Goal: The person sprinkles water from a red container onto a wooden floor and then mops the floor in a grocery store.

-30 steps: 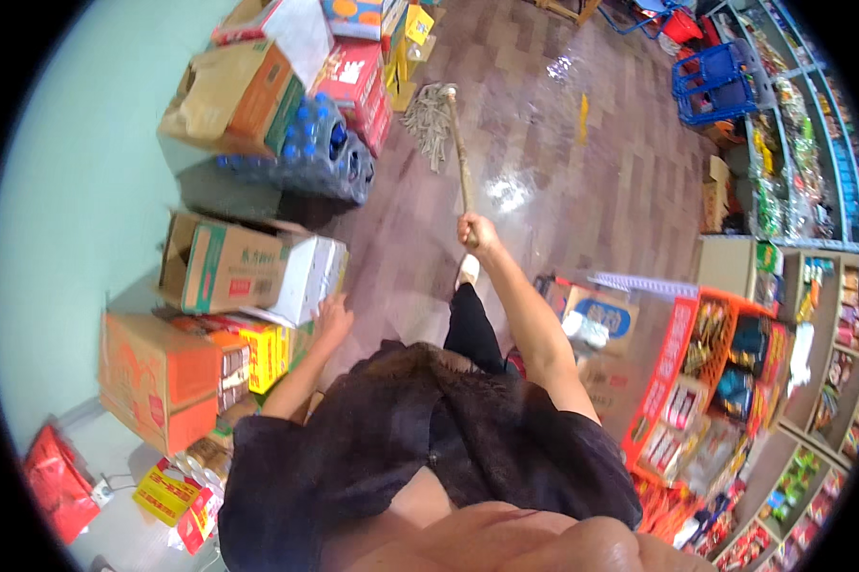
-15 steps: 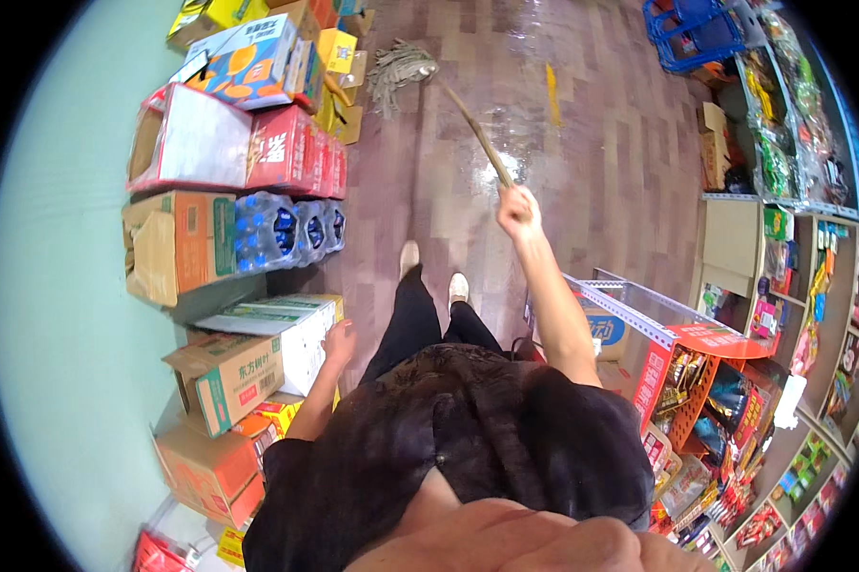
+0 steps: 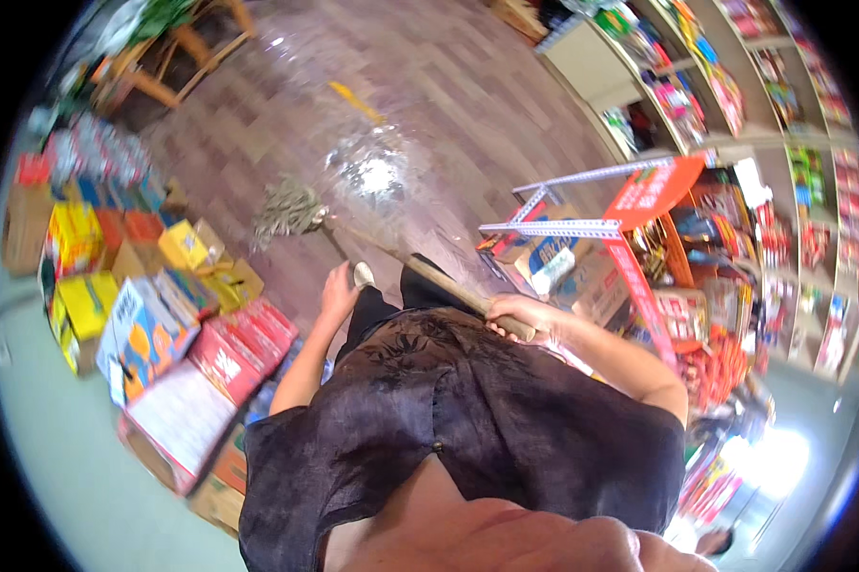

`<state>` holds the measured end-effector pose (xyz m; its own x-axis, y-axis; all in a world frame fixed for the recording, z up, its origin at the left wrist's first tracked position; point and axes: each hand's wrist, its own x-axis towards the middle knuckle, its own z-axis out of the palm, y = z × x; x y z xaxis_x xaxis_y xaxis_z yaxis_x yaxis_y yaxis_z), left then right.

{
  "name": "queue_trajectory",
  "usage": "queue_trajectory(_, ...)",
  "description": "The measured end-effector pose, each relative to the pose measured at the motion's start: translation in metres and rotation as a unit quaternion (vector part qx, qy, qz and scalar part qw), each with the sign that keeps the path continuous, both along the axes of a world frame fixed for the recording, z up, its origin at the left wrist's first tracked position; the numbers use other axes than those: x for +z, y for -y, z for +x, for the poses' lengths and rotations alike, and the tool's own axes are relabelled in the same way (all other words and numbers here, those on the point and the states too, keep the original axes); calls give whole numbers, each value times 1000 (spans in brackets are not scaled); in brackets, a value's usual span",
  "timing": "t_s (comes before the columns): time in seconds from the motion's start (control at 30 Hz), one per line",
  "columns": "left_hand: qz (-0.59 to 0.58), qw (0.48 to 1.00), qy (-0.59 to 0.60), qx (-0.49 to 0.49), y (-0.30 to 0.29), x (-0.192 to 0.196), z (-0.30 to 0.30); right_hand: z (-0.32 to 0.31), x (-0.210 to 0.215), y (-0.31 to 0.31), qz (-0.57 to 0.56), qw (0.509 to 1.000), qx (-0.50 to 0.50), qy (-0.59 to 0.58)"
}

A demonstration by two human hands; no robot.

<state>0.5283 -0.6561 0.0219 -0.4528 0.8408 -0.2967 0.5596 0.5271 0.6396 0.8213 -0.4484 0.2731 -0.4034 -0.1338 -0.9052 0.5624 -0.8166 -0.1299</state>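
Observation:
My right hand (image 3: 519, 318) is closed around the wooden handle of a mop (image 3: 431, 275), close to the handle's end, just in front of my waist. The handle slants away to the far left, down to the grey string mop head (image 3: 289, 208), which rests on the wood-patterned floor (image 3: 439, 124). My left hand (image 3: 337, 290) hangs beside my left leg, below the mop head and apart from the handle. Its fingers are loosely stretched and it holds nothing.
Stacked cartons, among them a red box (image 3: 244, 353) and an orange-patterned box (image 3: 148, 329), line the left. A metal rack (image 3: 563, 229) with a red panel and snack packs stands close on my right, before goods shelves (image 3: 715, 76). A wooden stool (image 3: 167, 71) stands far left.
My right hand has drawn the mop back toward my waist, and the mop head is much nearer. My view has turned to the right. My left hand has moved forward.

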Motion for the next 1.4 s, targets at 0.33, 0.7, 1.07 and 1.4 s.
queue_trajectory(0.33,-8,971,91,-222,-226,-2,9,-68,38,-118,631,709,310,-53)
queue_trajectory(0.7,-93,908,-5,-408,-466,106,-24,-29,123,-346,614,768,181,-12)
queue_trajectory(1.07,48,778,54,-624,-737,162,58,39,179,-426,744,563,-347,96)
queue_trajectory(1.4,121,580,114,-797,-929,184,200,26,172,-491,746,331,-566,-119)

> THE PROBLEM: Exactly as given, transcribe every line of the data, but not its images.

> COMPLETED EXERCISE:
Goal: The person sprinkles water from a red container onto a wooden floor and then mops the floor in a grocery store.

-30 steps: 
-15 steps: 
+0 steps: 

`<state>` holds the measured end-effector pose (xyz m; its own x-axis, y-axis; all in a world frame fixed for the recording, z up, its origin at the left wrist's first tracked position; point and axes: each hand's wrist, its own x-axis towards the middle knuckle, its own z-axis out of the palm, y = z × x; x y z xaxis_x xaxis_y xaxis_z yaxis_x yaxis_y yaxis_z), left then right.

{
  "name": "queue_trajectory",
  "usage": "queue_trajectory(_, ...)",
  "description": "The measured end-effector pose, each relative to the pose measured at the motion's start: translation in metres and rotation as a unit quaternion (vector part qx, qy, qz and scalar part qw), each with the sign that keeps the path continuous, both along the axes of a world frame fixed for the recording, z up, its origin at the left wrist's first tracked position; the numbers use other axes than those: x for +z, y for -y, z for +x, for the poses' lengths and rotations alike, and the tool's own axes are relabelled in the same way (all other words and numbers here, those on the point and the states too, keep the original axes); calls give whole numbers, each value times 1000 (spans in brackets are not scaled); in brackets, a value's usual span",
  "timing": "t_s (comes before the columns): time in seconds from the motion's start (control at 30 Hz), one per line",
  "columns": "left_hand: qz (-0.59 to 0.58), qw (0.48 to 1.00), qy (-0.59 to 0.60), qx (-0.49 to 0.49), y (-0.30 to 0.29), x (-0.192 to 0.196), z (-0.30 to 0.30); right_hand: z (-0.32 to 0.31), x (-0.210 to 0.215), y (-0.31 to 0.31), qz (-0.57 to 0.56), qw (0.509 to 1.000), qx (-0.50 to 0.50), qy (-0.59 to 0.58)"
}

A demonstration by two human hands; no robot.

<state>0.5283 -0.6561 0.0219 -0.4528 0.8408 -0.2967 0.5596 0.5271 0.6396 0.8213 -0.4484 0.2731 -0.4034 -0.1338 -0.9052 0.5624 -0.8166 -0.1299</state>
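Observation:
My right hand (image 3: 519, 318) is closed around the wooden handle of a mop (image 3: 431, 275), close to the handle's end, just in front of my waist. The handle slants away to the far left, down to the grey string mop head (image 3: 289, 208), which rests on the wood-patterned floor (image 3: 439, 124). My left hand (image 3: 337, 290) hangs beside my left leg, below the mop head and apart from the handle. Its fingers are loosely stretched and it holds nothing.
Stacked cartons, among them a red box (image 3: 244, 353) and an orange-patterned box (image 3: 148, 329), line the left. A metal rack (image 3: 563, 229) with a red panel and snack packs stands close on my right, before goods shelves (image 3: 715, 76). A wooden stool (image 3: 167, 71) stands far left.
My right hand has drawn the mop back toward my waist, and the mop head is much nearer. My view has turned to the right. My left hand has moved forward.
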
Motion for the next 1.4 s, targets at 0.33, 0.7, 1.07 and 1.4 s.
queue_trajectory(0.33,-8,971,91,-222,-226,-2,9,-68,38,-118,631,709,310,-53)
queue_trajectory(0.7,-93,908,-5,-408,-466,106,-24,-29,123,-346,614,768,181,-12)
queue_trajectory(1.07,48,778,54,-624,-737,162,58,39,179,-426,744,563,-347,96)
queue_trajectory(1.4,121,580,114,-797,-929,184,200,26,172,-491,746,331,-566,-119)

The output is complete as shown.